◆ Description of the task
Gather all lines in the data that hold the string "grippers".

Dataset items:
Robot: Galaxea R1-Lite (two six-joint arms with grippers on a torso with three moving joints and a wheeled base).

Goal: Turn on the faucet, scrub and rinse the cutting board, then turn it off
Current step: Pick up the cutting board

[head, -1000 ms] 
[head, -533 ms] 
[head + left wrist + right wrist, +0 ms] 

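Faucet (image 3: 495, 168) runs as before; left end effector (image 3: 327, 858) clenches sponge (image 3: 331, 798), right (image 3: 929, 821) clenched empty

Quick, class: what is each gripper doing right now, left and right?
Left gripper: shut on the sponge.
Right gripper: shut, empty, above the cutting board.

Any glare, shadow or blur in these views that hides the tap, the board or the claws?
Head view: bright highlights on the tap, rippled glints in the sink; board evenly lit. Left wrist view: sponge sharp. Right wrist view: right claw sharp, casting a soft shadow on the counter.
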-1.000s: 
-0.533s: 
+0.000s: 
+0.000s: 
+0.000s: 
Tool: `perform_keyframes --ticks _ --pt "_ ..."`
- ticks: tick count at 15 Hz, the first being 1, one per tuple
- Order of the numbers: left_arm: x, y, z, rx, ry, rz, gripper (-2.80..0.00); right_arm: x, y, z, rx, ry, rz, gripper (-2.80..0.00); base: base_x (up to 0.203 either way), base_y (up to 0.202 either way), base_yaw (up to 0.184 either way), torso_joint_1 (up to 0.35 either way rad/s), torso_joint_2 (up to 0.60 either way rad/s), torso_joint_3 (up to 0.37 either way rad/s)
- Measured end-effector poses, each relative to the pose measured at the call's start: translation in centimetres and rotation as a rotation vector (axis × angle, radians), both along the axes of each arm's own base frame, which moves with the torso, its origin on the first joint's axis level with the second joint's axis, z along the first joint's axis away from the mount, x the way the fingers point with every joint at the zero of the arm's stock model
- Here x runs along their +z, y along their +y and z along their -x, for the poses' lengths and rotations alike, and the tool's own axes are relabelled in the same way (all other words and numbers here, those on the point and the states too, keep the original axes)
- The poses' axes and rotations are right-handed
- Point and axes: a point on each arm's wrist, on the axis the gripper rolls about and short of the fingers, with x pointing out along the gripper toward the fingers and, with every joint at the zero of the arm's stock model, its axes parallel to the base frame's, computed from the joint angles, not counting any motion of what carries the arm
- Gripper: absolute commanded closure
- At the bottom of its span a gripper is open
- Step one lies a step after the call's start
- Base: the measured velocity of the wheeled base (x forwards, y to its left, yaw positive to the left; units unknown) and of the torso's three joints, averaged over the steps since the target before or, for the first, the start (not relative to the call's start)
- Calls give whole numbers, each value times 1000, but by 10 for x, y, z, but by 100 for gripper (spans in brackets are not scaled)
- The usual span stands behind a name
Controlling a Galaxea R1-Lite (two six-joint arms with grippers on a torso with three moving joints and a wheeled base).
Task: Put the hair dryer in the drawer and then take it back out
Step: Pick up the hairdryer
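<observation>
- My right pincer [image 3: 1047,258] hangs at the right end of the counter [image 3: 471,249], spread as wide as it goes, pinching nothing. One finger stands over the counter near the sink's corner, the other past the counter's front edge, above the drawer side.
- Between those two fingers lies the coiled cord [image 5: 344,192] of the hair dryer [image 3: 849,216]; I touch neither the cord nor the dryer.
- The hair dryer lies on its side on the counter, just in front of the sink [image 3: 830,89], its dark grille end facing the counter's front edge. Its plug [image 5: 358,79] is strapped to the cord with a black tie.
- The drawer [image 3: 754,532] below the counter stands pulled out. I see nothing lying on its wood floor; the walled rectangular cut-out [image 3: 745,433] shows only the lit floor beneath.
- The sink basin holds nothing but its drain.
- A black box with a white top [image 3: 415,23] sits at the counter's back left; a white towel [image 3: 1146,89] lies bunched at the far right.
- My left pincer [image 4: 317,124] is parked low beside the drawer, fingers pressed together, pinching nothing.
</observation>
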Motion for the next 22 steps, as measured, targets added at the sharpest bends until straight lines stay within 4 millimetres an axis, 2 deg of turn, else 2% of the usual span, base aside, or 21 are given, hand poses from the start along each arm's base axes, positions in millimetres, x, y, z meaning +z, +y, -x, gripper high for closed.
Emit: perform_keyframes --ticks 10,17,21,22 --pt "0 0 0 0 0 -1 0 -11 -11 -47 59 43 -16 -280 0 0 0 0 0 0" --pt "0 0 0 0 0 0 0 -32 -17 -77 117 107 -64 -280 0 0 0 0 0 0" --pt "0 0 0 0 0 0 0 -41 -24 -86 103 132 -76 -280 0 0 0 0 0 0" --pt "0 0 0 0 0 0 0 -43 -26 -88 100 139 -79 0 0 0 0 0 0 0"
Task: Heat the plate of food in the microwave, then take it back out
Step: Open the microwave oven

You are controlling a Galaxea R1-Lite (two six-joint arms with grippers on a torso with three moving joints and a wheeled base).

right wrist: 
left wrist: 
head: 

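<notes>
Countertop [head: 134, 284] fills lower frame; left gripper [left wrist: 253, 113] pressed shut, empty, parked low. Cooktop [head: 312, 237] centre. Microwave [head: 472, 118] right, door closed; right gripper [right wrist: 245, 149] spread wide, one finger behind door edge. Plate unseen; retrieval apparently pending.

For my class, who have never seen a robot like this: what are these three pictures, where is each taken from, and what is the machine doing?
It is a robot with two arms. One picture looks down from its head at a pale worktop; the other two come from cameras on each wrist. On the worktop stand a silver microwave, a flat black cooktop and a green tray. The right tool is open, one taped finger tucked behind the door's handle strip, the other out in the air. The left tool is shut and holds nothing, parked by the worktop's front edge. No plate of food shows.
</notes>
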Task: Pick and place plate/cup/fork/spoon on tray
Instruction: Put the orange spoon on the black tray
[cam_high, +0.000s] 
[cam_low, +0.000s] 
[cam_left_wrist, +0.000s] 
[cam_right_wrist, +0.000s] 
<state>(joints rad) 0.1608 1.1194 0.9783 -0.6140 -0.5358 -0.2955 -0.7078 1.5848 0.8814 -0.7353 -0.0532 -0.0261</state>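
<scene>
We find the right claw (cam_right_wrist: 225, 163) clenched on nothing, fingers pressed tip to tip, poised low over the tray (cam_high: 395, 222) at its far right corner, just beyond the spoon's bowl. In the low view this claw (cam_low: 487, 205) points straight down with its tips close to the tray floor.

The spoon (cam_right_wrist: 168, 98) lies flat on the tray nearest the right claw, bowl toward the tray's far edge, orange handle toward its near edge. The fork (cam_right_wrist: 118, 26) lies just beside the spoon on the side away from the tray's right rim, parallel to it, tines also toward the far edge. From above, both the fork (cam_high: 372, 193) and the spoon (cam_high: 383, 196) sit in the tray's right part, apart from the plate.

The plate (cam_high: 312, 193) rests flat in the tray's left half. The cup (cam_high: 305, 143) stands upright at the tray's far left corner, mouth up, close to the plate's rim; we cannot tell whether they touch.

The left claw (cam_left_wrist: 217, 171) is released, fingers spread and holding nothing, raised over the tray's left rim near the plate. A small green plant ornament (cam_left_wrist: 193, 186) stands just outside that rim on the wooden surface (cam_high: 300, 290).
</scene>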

◆ Finished exercise
Robot: Galaxea R1-Lite (two six-joint arms with grippers on a torso with three moving joints and a wheeled base).
Controlling a Galaxea R1-Lite (two six-joint arms with grippers on a torso with three moving joints and a wheeled base).
You are controlling a Galaxea R1-Lite (two six-joint arms with grippers on a torso with three moving joints and a wheeled base).

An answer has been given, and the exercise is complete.